● **Task to complete**: Nothing in the data may change. Copy all of it exactly.
********************
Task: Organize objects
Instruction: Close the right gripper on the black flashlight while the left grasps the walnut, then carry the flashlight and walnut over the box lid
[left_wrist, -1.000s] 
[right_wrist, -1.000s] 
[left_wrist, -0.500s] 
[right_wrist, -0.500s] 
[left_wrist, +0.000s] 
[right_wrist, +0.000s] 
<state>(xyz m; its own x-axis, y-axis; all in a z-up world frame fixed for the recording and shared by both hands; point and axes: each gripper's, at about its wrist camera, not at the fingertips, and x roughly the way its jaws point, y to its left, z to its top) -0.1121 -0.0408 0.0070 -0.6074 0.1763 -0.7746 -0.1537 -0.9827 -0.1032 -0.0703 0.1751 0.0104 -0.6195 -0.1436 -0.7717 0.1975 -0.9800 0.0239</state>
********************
● **Task answer**:
Task: Organize objects
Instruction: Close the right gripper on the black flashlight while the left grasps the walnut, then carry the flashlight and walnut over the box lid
[left_wrist, -1.000s] 
[right_wrist, -1.000s] 
[left_wrist, -0.500s] 
[right_wrist, -0.500s] 
[left_wrist, +0.000s] 
[right_wrist, +0.000s] 
<state>(xyz m; its own x-axis, y-axis; all in a z-up world frame fixed for the recording and shared by both hands; point and axes: each gripper's, at about its wrist camera, not at the fingertips, and x roughly the way its jaws point, y to its left, z to its top) -0.1121 -0.0408 0.0070 -0.6074 0.1763 -0.7746 -0.1537 -0.9827 -0.1032 -0.0703 0.1751 0.0104 -0.6195 -0.1436 -0.7717 0.1975 -0.9800 0.0239</state>

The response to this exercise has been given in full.